[RECORDS FOR THE TASK Boundary: Start]

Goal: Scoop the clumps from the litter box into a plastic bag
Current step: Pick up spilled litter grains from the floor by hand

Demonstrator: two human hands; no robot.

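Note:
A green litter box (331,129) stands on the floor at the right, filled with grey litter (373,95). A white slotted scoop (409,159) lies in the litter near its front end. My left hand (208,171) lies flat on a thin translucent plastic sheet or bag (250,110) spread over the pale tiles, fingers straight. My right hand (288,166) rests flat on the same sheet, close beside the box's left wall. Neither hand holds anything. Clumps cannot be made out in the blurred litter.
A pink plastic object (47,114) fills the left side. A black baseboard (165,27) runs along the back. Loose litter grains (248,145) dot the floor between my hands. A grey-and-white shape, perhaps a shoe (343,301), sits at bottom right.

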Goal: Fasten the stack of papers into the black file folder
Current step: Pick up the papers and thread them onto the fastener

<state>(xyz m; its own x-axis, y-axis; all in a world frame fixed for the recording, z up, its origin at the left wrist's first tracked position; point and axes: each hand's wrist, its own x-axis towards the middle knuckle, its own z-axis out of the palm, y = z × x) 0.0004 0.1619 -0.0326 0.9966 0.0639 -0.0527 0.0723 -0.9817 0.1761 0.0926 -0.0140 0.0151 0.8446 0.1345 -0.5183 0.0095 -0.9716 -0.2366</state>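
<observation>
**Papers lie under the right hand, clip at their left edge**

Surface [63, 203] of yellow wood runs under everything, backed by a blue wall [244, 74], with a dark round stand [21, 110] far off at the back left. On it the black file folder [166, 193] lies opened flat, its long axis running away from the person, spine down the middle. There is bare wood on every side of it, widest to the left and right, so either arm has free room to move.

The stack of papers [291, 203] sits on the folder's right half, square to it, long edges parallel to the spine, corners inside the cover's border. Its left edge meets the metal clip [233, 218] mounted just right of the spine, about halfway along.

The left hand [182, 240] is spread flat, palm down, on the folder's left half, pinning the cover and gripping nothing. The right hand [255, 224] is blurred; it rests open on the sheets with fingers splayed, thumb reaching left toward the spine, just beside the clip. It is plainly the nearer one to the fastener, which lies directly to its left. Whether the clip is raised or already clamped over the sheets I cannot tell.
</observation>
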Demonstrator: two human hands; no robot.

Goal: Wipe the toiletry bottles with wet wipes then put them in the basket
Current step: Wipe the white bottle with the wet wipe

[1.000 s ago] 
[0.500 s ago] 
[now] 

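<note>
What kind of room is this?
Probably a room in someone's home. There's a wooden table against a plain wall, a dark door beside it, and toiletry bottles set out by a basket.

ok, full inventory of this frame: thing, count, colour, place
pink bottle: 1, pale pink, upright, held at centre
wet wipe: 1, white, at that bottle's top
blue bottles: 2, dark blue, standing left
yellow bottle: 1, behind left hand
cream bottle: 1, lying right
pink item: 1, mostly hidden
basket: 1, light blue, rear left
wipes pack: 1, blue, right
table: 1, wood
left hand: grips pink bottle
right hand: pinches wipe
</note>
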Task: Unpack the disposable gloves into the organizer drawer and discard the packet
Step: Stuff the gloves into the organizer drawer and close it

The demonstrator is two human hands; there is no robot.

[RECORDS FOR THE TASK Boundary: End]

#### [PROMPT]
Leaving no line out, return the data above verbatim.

#### [TASK SOLUTION]
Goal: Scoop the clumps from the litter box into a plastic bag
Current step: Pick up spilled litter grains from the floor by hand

Demonstrator: two human hands; no robot.

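Note:
A green litter box (331,129) stands on the floor at the right, filled with grey litter (373,95). A white slotted scoop (409,159) lies in the litter near its front end. My left hand (208,171) lies flat on a thin translucent plastic sheet or bag (250,110) spread over the pale tiles, fingers straight. My right hand (288,166) rests flat on the same sheet, close beside the box's left wall. Neither hand holds anything. Clumps cannot be made out in the blurred litter.
A pink plastic object (47,114) fills the left side. A black baseboard (165,27) runs along the back. Loose litter grains (248,145) dot the floor between my hands. A grey-and-white shape, perhaps a shoe (343,301), sits at bottom right.
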
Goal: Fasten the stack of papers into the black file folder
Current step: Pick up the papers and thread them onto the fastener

<state>(xyz m; its own x-axis, y-axis; all in a world frame fixed for the recording, z up, its origin at the left wrist's first tracked position; point and axes: each hand's wrist, its own x-axis towards the middle knuckle, its own z-axis out of the palm, y = z × x) 0.0004 0.1619 -0.0326 0.9966 0.0639 -0.0527 0.0723 -0.9817 0.1761 0.0926 -0.0140 0.0151 0.8446 0.1345 -0.5183 0.0095 -0.9716 -0.2366</state>
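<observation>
**Papers lie under the right hand, clip at their left edge**

Surface [63, 203] of yellow wood runs under everything, backed by a blue wall [244, 74], with a dark round stand [21, 110] far off at the back left. On it the black file folder [166, 193] lies opened flat, its long axis running away from the person, spine down the middle. There is bare wood on every side of it, widest to the left and right, so either arm has free room to move.

The stack of papers [291, 203] sits on the folder's right half, square to it, long edges parallel to the spine, corners inside the cover's border. Its left edge meets the metal clip [233, 218] mounted just right of the spine, about halfway along.

The left hand [182, 240] is spread flat, palm down, on the folder's left half, pinning the cover and gripping nothing. The right hand [255, 224] is blurred; it rests open on the sheets with fingers splayed, thumb reaching left toward the spine, just beside the clip. It is plainly the nearer one to the fastener, which lies directly to its left. Whether the clip is raised or already clamped over the sheets I cannot tell.
</observation>
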Demonstrator: two human hands; no robot.

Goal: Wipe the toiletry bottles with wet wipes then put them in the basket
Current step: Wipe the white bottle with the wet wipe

[1.000 s ago] 
[0.500 s ago] 
[now] 

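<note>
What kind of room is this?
Probably a room in someone's home. There's a wooden table against a plain wall, a dark door beside it, and toiletry bottles set out by a basket.

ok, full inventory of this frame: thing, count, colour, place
pink bottle: 1, pale pink, upright, held at centre
wet wipe: 1, white, at that bottle's top
blue bottles: 2, dark blue, standing left
yellow bottle: 1, behind left hand
cream bottle: 1, lying right
pink item: 1, mostly hidden
basket: 1, light blue, rear left
wipes pack: 1, blue, right
table: 1, wood
left hand: grips pink bottle
right hand: pinches wipe
</note>
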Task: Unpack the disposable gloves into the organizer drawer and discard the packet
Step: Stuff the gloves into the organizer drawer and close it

The demonstrator is two human hands; there is no robot.

Nothing more belongs to this exercise.